### EXERCISE INSTRUCTIONS
Would you please output the data exactly, omitting no line?
──────
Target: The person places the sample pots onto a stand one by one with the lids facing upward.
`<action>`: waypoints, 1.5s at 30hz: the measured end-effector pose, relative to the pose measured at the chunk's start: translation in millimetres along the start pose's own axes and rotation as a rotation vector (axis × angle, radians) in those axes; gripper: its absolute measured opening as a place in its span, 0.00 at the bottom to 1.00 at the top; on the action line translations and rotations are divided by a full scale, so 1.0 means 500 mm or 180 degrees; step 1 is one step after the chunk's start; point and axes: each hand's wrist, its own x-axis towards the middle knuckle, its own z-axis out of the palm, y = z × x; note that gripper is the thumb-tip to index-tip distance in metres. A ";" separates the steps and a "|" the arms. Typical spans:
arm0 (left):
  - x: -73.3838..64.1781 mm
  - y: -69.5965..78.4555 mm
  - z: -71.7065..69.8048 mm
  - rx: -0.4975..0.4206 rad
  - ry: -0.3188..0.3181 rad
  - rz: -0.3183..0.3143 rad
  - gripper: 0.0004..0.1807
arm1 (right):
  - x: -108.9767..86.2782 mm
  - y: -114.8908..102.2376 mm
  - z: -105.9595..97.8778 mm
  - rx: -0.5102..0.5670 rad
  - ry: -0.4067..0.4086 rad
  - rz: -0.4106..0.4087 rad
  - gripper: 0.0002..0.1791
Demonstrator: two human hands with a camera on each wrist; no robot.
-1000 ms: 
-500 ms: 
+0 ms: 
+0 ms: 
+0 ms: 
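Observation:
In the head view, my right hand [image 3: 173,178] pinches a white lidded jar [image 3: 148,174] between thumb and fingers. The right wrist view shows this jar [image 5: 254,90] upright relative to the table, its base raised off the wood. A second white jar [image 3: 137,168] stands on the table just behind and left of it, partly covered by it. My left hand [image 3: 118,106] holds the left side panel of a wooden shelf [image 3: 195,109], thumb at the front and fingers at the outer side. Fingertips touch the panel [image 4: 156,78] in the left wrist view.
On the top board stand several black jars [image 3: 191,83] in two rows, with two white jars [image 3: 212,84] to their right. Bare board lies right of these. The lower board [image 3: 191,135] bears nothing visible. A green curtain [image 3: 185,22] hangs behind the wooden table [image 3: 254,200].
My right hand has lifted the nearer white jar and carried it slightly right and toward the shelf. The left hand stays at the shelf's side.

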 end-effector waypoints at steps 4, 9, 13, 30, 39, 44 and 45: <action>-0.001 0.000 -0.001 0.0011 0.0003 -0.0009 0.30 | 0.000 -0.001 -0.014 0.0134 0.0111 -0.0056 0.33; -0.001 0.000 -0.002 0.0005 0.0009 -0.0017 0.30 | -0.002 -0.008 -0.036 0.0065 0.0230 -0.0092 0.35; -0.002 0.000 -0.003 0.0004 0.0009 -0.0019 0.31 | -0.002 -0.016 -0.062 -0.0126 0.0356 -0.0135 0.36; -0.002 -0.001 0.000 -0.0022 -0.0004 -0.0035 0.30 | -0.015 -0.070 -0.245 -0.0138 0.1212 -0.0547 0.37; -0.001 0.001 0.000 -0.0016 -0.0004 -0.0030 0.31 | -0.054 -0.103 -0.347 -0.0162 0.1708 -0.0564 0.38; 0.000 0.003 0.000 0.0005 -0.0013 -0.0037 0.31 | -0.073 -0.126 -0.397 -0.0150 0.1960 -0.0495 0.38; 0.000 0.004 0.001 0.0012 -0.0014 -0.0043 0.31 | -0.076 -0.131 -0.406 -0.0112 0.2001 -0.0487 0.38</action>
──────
### TASK RESPONSE
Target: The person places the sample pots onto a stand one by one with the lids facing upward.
`<action>`: waypoints, 1.5s at 30hz: the measured end-effector pose, relative to the pose measured at the chunk's start: translation in millimetres along the start pose's own axes and rotation as a rotation vector (axis × angle, radians) in those axes; gripper: its absolute measured opening as a place in its span, 0.00 at the bottom to 1.00 at the top; on the action line translations and rotations are divided by a full scale, so 1.0 means 500 mm or 180 degrees; step 1 is one step after the chunk's start; point and axes: each hand's wrist, its own x-axis towards the middle knuckle, its own z-axis out of the palm, y = z × x; note that gripper is the thumb-tip to index-tip distance in metres. A ";" separates the steps and a "|" the arms. Typical spans:
arm0 (left):
  - x: -73.3838..64.1781 mm
  - y: -69.5965..78.4555 mm
  - z: -71.7065..69.8048 mm
  - rx: -0.4975..0.4206 rad
  - ry: -0.3188..0.3181 rad
  - rz: -0.3183..0.3143 rad
  - gripper: 0.0004..0.1807
arm1 (right):
  - x: -108.9767..86.2782 mm
  - y: -114.8908..102.2376 mm
  - z: -105.9595..97.8778 mm
  - rx: -0.5102..0.5670 rad
  - ry: -0.4067..0.4086 rad
  - rz: -0.4106..0.4087 rad
  - gripper: 0.0002..0.1791
Demonstrator: two human hands with a camera on each wrist; no robot.
-1000 ms: 
-500 ms: 
+0 ms: 
+0 ms: 
+0 ms: 
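Observation:
In the head view, my right hand [image 3: 173,178] pinches a white lidded jar [image 3: 148,174] between thumb and fingers. The right wrist view shows this jar [image 5: 254,90] upright relative to the table, its base raised off the wood. A second white jar [image 3: 137,168] stands on the table just behind and left of it, partly covered by it. My left hand [image 3: 118,106] holds the left side panel of a wooden shelf [image 3: 195,109], thumb at the front and fingers at the outer side. Fingertips touch the panel [image 4: 156,78] in the left wrist view.
On the top board stand several black jars [image 3: 191,83] in two rows, with two white jars [image 3: 212,84] to their right. Bare board lies right of these. The lower board [image 3: 191,135] bears nothing visible. A green curtain [image 3: 185,22] hangs behind the wooden table [image 3: 254,200].
My right hand has lifted the nearer white jar and carried it slightly right and toward the shelf. The left hand stays at the shelf's side.
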
 end-effector waypoints at steps 4, 9, 13, 30, 39, 44 and 45: <action>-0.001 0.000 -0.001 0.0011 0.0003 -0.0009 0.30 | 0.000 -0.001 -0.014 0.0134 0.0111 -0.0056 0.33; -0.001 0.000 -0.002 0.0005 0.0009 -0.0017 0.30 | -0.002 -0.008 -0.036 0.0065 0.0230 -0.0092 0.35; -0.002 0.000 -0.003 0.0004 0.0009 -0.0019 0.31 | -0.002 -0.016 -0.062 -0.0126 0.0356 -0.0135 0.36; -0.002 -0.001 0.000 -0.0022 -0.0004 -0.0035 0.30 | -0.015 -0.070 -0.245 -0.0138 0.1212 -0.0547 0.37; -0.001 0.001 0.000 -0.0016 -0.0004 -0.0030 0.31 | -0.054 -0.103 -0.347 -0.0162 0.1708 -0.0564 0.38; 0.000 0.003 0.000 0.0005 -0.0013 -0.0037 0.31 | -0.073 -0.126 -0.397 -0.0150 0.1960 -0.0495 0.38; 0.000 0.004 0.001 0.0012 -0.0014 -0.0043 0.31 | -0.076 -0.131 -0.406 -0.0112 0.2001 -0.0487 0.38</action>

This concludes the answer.